Вопрос повис в воздухе. Пол не знал, что ответить. Бриджит Келлар, сыгравшая в «Тумане любви» главную женскую роль и получившая за неё «Оскар» была талантливейшей актрисой, ослепительной красавицей и вампиром по жизни.
Её участие в фильме было гарантией успеха. Публика её обожала, по всей стране были разбросаны её Фан-клубы, а истории о том, как поклонники её таланта совершают ради неё безумные поступки не сходили со страниц газет, а также регулярно наводняли интернет.
Но у неё была одна странная особенность: почему-то всё, к чему она прикасалась своим расположением – страдало или погибало. Режиссеры, снимавшие её в своих картинах, старались делать это как можно в более сжатые сроки.
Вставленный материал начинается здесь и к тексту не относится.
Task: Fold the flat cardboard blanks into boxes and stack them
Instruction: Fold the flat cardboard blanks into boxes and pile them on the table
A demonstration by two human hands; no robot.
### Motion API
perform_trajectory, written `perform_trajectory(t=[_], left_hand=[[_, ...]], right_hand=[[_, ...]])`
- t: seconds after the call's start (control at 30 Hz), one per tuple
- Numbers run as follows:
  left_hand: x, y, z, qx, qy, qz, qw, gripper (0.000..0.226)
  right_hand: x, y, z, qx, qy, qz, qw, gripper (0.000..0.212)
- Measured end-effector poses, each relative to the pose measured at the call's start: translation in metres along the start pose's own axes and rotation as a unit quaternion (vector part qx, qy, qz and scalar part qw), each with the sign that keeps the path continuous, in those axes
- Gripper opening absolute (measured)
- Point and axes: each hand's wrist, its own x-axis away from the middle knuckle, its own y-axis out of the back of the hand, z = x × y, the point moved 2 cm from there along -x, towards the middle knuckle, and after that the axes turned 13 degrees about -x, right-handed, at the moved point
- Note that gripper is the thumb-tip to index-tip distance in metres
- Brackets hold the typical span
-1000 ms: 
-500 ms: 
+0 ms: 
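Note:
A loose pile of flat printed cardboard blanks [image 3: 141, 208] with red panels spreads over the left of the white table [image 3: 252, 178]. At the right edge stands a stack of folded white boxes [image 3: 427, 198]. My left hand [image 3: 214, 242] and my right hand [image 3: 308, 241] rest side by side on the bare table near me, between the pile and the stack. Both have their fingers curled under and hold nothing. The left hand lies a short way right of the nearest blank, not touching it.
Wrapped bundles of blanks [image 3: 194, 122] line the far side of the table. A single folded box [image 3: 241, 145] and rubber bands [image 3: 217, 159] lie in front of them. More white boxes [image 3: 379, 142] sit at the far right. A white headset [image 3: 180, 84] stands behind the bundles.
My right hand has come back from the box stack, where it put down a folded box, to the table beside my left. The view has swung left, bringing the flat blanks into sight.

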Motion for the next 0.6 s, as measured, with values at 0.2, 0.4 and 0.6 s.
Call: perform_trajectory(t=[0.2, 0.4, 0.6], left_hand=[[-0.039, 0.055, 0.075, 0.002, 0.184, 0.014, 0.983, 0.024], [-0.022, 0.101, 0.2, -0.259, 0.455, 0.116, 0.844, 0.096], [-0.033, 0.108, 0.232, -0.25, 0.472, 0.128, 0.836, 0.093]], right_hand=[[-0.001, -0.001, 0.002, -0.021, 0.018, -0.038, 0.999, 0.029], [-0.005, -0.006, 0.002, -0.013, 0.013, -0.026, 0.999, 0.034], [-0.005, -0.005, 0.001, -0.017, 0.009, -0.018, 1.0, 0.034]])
Нет, у них не было к ней претензий – Бриджит всегда работала честно, с полной самоотдачей, выкладываясь на все двести процентов, показывая в кадре чудеса перевоплощения. Особенно ей удавались роли мистических роковых красавиц. В «Тумане любви» она сыграла прорицательницу Мару, сыграла так, что на премьерном показе у зрителей на протяжении всего фильма мороз бежал по коже при одном её появлении на экране, а два человека упали в обморок.
Когда у её преданного фаната, известного дизайнера одежды Денни Ричардса, спросили после премьеры о впечатлениях, он сказал: «Бриджит великая актриса. Её натурализм и энергетическая сила безграничны. Когда в сцене жертвоприношения она вцепилась зубами ягненку в горло и стала пить его кровь, я говорил себе – Денни, не бойся, это кино, это бутафория, это трюк – настолько это всё было правдоподобно».
И только несколько человек на съемочной площадке знали, что это была не бутафория и не трюк – Бриджит еле оттащили от несчастного животного.
Видимо, на съёмках она расходовала такое огромное количество энергии, что для неё жизненно важно было пополнять её запасы, и она её черпала везде, где только могла. Это относилось ко всему её окружающему.
До Пола доходили какие-то слухи об этой её особенности. Но это были только слухи – кинокомпания тщательно хранила тайну актрисы, приносящей сотни миллионов долларов прибыли. Да и вообще – всё это были только слухи!
Поэтому, когда Хаггард предложил Бриджит главную роль, он думал только о том, что роль Мары словно написана для этой удивительной женщины.
Джек впервые столкнулся с Бриджит лицом к лицу на съёмочной площадке «Тумана любви», раньше он видел её только на экране, и личная встреча потрясла его впечатлительную натуру.
– Пол, ты помнишь первый день съемок? – Джек сделал глоток коньяка и почувствовал, что даже сейчас, по прошествии нескольких лет, его сердце сладко встрепенулось при одном воспоминании о Бриджит.
– Да, конечно, разве это можно забыть? – Пол действительно хорошо помнил этот день. – Ты купил для неё огромный букет красных роз и поставил их рядом с её креслом.
Пол не стал напоминать, что спустя всего пару часов прекрасные розы поникли головками и засохли, словно из них выпили всю их и без того недолгую цветочную жизнь.
Джек тогда подумал, что розам было жарко в павильоне и не хватало влаги, а Пол вспомнил, что ему рассказывали о том, что в присутствии Бриджит цветы быстро вянут. Тогда он не обратил на это внимания, а зря…
– Она была великолепна, правда? Она всегда великолепна. – Джек на мгновение замолчал. – Меня каждый раз поражала её способность быстро восстанавливаться после тяжелейших съёмок. К концу съёмочного дня все были выжатыми, уставшими до предела, без сил, и только Бриджит оставалась неизменно свежей и энергичной. Поразительное качество…
– Джек, а тебя никогда это не настораживало? Вот эта самая её способность? – Пол всегда считал Джека прагматиком, несмотря на то, что в книгах его друга было много мистического и таинственного.
– А что меня должно было насторожить?
– То, что люди рядом с ней быстро устают. Например, её партнер по фильму жаловался, что рядом с ней у него начинаются головокружения и слабость.